■ **EXERCISE**:
With every picture left out, give the data below back exactly.

■ **PROVIDED RECORDS**:
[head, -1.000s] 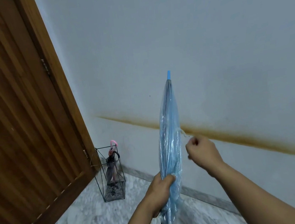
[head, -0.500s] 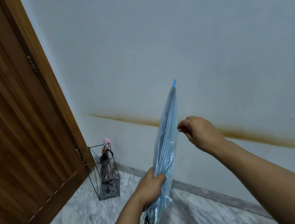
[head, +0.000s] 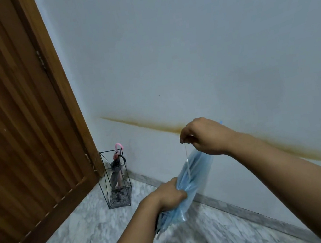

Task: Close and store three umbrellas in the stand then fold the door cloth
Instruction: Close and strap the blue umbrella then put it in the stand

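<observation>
1. The left hand grips the folded blue umbrella near its lower end.
2. Its long axis slants up-right toward the wall.
3. The right hand pinches its thin tie strap.

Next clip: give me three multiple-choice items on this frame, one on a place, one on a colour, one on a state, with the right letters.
1. Where does the wire stand sit?
A. in the corner beside the door
B. in the middle of the floor
C. hung on the wall

2. What colour is the umbrella in the hands?
A. red
B. light blue
C. black

3. What is the right hand doing?
A. hanging idle
B. pressing flat on the wall
C. pinching the thin strap

Key: 1 A, it stands on the floor by the door. 2 B, its folded canopy is translucent blue. 3 C, the strap runs down from its fingertips while the left hand grips the canopy.
</observation>
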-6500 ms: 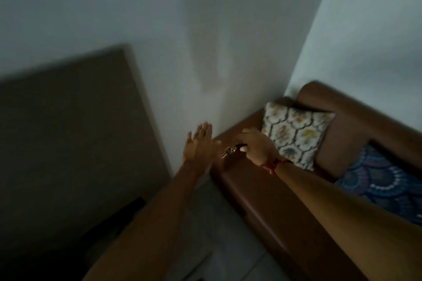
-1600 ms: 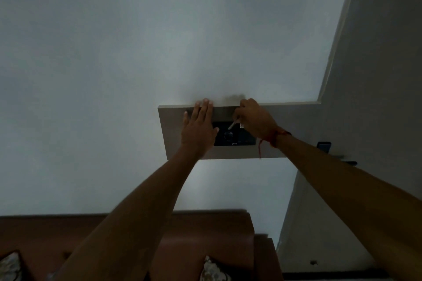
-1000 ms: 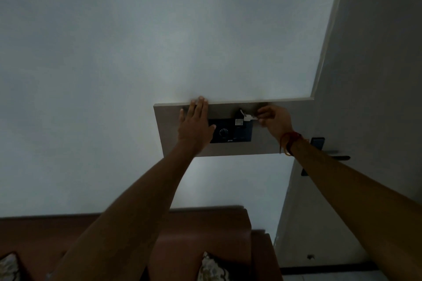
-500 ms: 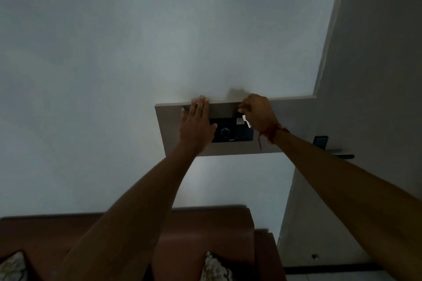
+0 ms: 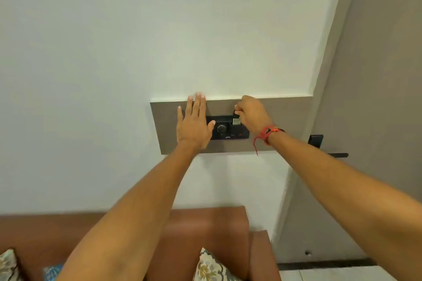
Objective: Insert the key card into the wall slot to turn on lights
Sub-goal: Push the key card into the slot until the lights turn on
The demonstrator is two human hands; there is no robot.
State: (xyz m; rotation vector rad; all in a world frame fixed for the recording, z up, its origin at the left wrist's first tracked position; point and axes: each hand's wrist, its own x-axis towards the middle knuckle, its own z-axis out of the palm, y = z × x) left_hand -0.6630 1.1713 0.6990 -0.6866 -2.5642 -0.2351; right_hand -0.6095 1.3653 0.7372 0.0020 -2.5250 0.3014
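Right hand (image 5: 252,113) pinches key card (image 5: 236,121) at switch plate (image 5: 228,129); flat left hand (image 5: 194,125) covers its edge.

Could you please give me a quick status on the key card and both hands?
Left hand flat on the wall panel, open. Right hand pinching the key card at the black switch plate. Room lit. Nothing in the way.

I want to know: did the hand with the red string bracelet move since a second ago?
Yes. The right hand with the red string bracelet moved leftward, from beside the black switch panel to its top right corner.
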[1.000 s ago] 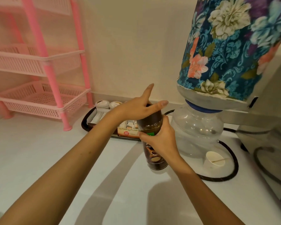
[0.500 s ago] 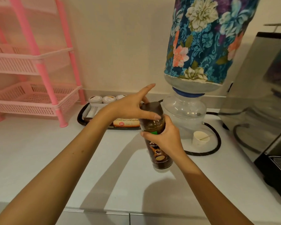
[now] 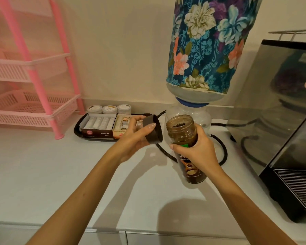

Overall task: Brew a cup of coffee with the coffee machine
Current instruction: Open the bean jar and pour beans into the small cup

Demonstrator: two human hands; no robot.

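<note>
A glass coffee jar (image 3: 181, 133) with a brown label is held above the white counter, its mouth uncovered and dark coffee visible inside. My right hand (image 3: 196, 152) grips the jar around its middle. My left hand (image 3: 134, 138) holds the jar's dark brown lid (image 3: 153, 129) just left of the mouth, tilted on its side. The coffee machine (image 3: 281, 106), steel-sided with a black drip tray (image 3: 298, 188), stands at the right edge.
A water dispenser with a floral-covered bottle (image 3: 207, 45) stands behind the jar, a black cable (image 3: 223, 152) looping around its base. A black tray (image 3: 78, 128) with tea boxes and small tubs sits at the back. A pink rack (image 3: 34, 76) is on the left.
The lid was on the jar under my left hand; now it is off and held to the left. The view has shifted right, showing more of the coffee machine.
</note>
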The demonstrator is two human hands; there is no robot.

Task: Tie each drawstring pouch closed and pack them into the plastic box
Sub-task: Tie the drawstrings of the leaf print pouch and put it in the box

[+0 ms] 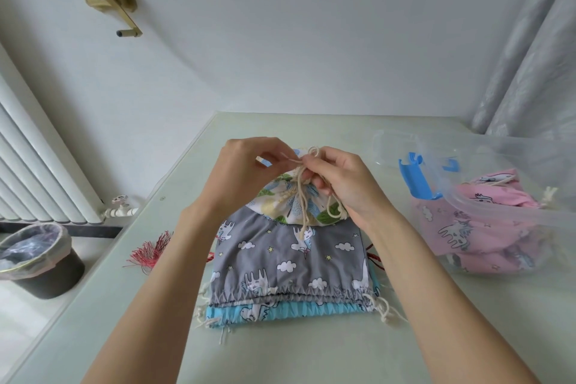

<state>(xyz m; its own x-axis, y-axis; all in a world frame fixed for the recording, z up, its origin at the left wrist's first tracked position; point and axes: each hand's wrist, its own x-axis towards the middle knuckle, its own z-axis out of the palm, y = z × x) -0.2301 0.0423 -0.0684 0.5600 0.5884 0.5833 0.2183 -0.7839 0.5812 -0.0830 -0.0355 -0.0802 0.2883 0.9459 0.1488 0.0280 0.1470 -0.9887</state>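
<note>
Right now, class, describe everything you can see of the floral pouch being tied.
The floral pouch is white cloth printed with blue flowers and green leaves. Its mouth is gathered by a cream cord. It lies partly on the grey unicorn pouch. The left hand and right hand both pinch the cord above it.

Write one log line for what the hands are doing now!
step: tying | left hand: pinches cord | right hand: grips cord | floral pouch: on grey pouch | plastic box: holds pink pouch

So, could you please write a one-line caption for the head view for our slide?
Both hands, left hand and right hand, tie the cream drawstring of a floral pouch beside the plastic box.
</note>
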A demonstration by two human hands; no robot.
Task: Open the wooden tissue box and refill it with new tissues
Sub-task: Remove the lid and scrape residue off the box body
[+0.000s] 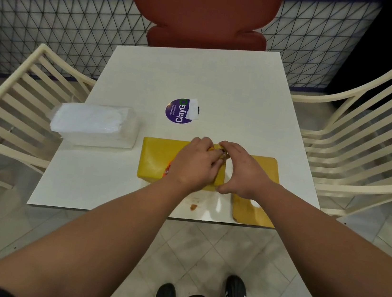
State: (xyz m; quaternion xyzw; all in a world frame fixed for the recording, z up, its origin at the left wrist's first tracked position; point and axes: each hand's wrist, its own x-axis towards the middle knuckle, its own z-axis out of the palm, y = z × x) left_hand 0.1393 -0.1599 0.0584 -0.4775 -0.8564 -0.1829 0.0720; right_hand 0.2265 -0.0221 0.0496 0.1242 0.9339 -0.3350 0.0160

■ **SOLUTION TO THE EXERCISE**:
[head, -1.000s] 
[head, -0.500s] 
[head, +0.000s] 

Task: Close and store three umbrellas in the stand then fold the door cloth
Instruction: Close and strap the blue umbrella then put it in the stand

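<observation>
1. The left hand grips the folded blue umbrella near its lower end.
2. Its long axis slants up-right toward the wall.
3. The right hand pinches its thin tie strap.

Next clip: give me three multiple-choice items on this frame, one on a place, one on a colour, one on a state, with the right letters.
1. Where does the wire stand sit?
A. in the corner beside the door
B. in the middle of the floor
C. hung on the wall

2. What colour is the umbrella in the hands?
A. red
B. light blue
C. black

3. What is the right hand doing?
A. hanging idle
B. pressing flat on the wall
C. pinching the thin strap

Key: 1 A, it stands on the floor by the door. 2 B, its folded canopy is translucent blue. 3 C, the strap runs down from its fingertips while the left hand grips the canopy.
</observation>
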-6500 ms: 
-1600 ms: 
-1000 ms: 
-500 ms: 
+0 ms: 
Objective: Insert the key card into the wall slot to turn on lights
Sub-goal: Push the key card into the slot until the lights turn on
The demonstrator is two human hands; there is no robot.
State: (xyz m; rotation vector rad; all in a world frame fixed for the recording, z up, its origin at the left wrist's first tracked position; point and axes: each hand's wrist, its own x-axis towards the middle knuckle, its own z-axis out of the palm, y = z × x) left_hand -0.6630 1.1713 0.6990 -0.6866 -2.5642 -0.2351; right_hand -0.6095 1.3653 0.7372 0.0020 -2.5250 0.3014
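Right hand (image 5: 252,113) pinches key card (image 5: 236,121) at switch plate (image 5: 228,129); flat left hand (image 5: 194,125) covers its edge.

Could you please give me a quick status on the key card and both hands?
Left hand flat on the wall panel, open. Right hand pinching the key card at the black switch plate. Room lit. Nothing in the way.

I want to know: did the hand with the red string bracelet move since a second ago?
Yes. The right hand with the red string bracelet moved leftward, from beside the black switch panel to its top right corner.
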[1.000 s ago] 
[0.500 s ago] 
[now] 

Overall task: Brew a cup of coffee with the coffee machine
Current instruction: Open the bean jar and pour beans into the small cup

Demonstrator: two human hands; no robot.

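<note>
A glass coffee jar (image 3: 181, 133) with a brown label is held above the white counter, its mouth uncovered and dark coffee visible inside. My right hand (image 3: 196, 152) grips the jar around its middle. My left hand (image 3: 134, 138) holds the jar's dark brown lid (image 3: 153, 129) just left of the mouth, tilted on its side. The coffee machine (image 3: 281, 106), steel-sided with a black drip tray (image 3: 298, 188), stands at the right edge.
A water dispenser with a floral-covered bottle (image 3: 207, 45) stands behind the jar, a black cable (image 3: 223, 152) looping around its base. A black tray (image 3: 78, 128) with tea boxes and small tubs sits at the back. A pink rack (image 3: 34, 76) is on the left.
The lid was on the jar under my left hand; now it is off and held to the left. The view has shifted right, showing more of the coffee machine.
</note>
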The demonstrator is two human hands; there is no robot.

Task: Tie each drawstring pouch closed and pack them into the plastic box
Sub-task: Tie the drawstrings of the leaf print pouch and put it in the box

[+0 ms] 

<state>(xyz m; its own x-axis, y-axis; all in a world frame fixed for the recording, z up, its origin at the left wrist's first tracked position; point and axes: each hand's wrist, its own x-axis towards the middle knuckle, its own z-axis out of the palm, y = z × x) -0.2301 0.0423 -0.0684 0.5600 0.5884 0.5833 0.2183 -0.7839 0.5812 -0.0830 -0.0355 -0.0802 0.2883 0.9459 0.1488 0.0280 0.1470 -0.9887</state>
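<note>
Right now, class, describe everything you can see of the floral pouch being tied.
The floral pouch is white cloth printed with blue flowers and green leaves. Its mouth is gathered by a cream cord. It lies partly on the grey unicorn pouch. The left hand and right hand both pinch the cord above it.

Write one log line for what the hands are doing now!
step: tying | left hand: pinches cord | right hand: grips cord | floral pouch: on grey pouch | plastic box: holds pink pouch

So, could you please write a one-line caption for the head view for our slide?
Both hands, left hand and right hand, tie the cream drawstring of a floral pouch beside the plastic box.
</note>
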A demonstration by two human hands; no robot.
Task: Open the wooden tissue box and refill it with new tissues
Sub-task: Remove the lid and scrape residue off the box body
[+0.000s] 
State: (xyz m; quaternion xyzw; all in a world frame fixed for the recording, z up, its origin at the left wrist's first tracked position; point and axes: each hand's wrist, its own x-axis towards the middle knuckle, its own z-axis out of the palm, y = z × x) left_hand 0.1393 -0.1599 0.0584 -0.4775 -0.8564 -0.1829 0.0720; right_hand 0.2265 -0.0221 0.0496 0.1242 0.9339 -0.3350 0.0160

At this stage, the exercise is finished.